ASSIGNMENT
Show all lines from the data that include the word "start".

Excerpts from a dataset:
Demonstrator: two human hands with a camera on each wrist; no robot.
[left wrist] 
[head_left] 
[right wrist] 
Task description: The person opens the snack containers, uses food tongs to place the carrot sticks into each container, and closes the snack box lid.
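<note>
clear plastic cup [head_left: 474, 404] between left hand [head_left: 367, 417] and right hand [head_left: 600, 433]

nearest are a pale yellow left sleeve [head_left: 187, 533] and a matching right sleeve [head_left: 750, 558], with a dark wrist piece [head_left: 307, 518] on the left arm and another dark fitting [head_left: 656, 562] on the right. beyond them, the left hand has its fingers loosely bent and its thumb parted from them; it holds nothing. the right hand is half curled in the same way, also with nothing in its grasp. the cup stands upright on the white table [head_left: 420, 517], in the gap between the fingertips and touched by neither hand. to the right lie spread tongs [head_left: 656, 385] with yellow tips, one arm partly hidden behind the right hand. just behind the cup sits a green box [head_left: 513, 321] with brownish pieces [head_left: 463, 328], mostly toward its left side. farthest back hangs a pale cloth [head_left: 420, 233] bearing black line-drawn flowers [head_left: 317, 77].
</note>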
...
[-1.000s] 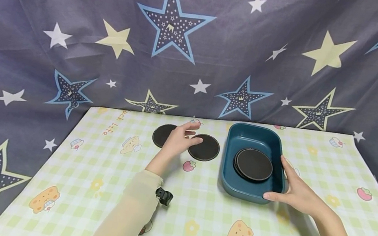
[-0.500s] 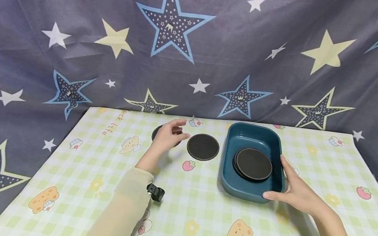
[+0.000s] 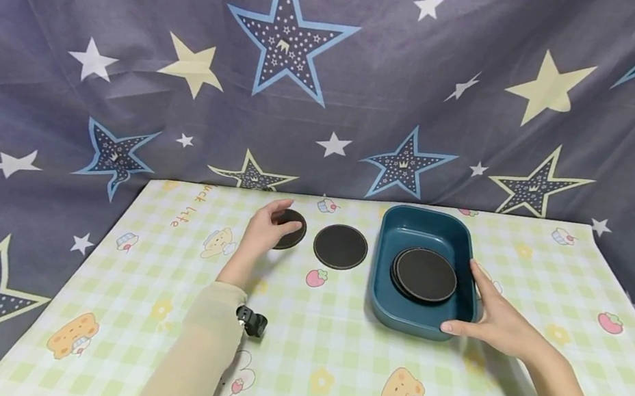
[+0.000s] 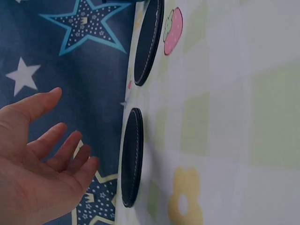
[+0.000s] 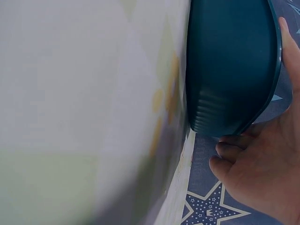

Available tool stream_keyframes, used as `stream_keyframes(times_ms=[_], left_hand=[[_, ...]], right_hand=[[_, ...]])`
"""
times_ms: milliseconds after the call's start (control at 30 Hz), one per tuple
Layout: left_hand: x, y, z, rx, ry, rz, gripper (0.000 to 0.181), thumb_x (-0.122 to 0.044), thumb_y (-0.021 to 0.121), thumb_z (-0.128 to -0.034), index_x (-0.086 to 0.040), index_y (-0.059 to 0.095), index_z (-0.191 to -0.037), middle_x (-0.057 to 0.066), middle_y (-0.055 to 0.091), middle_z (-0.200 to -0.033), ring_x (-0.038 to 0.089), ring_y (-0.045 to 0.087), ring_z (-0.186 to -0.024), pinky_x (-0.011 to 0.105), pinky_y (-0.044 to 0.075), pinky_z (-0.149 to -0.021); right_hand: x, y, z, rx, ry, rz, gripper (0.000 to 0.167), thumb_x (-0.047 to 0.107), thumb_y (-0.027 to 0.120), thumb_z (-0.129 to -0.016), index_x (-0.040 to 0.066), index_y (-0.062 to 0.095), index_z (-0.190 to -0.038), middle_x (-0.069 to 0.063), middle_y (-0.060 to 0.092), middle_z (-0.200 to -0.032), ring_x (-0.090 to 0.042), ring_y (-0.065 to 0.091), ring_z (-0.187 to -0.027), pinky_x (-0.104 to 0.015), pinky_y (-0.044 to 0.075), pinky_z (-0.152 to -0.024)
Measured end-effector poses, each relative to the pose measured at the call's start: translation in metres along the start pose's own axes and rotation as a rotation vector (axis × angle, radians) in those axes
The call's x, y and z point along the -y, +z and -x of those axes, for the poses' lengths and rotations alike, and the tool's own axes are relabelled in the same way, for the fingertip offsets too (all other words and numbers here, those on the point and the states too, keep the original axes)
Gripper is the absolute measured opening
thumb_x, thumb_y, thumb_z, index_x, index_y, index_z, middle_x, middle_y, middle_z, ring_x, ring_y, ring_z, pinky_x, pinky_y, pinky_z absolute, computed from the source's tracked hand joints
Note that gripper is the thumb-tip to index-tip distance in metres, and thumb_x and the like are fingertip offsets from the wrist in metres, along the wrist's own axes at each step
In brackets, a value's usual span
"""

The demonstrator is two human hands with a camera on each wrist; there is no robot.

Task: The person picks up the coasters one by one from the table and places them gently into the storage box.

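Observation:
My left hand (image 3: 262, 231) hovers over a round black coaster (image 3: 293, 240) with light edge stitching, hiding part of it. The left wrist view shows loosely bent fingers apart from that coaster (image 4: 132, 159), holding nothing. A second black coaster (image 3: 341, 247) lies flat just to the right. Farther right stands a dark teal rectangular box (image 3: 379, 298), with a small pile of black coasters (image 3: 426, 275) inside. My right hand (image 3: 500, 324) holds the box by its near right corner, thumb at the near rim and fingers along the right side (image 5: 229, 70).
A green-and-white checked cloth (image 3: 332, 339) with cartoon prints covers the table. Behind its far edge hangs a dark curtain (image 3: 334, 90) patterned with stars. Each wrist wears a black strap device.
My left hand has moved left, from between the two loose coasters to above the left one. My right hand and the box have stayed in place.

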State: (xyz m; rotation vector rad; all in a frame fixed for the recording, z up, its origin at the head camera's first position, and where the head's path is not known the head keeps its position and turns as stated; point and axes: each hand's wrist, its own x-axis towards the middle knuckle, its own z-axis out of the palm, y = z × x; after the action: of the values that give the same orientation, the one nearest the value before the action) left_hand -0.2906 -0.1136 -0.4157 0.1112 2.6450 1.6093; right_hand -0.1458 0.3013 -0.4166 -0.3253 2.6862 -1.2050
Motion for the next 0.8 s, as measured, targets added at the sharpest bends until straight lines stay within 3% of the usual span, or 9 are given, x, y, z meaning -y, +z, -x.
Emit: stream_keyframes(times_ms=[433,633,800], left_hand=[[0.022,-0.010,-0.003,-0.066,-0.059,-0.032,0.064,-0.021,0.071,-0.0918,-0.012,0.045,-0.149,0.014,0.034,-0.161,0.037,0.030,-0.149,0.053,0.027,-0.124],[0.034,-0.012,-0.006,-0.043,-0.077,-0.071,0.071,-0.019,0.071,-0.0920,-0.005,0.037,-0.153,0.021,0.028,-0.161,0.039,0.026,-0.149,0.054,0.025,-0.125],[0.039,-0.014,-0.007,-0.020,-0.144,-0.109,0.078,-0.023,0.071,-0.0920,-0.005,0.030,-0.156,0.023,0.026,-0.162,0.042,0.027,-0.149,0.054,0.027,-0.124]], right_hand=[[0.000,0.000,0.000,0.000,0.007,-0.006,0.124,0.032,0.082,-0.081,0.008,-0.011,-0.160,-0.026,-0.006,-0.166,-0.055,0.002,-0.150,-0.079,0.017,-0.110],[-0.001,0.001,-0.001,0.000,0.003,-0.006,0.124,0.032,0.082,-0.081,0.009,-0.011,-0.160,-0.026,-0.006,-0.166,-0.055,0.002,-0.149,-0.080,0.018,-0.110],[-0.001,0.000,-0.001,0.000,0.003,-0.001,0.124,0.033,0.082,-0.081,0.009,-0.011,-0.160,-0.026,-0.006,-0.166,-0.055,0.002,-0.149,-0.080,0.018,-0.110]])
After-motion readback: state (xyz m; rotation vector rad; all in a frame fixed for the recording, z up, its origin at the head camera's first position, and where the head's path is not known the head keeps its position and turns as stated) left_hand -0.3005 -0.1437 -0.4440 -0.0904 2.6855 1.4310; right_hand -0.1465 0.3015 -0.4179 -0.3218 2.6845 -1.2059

FINISHED EXERCISE
times_ms: milliseconds after the call's start (control at 30 Hz), one per tuple
Measured end-effector poses, each relative to the pose measured at the call's start: translation in metres along the start pose's own axes and rotation as a rotation vector (axis × angle, radians) in those axes

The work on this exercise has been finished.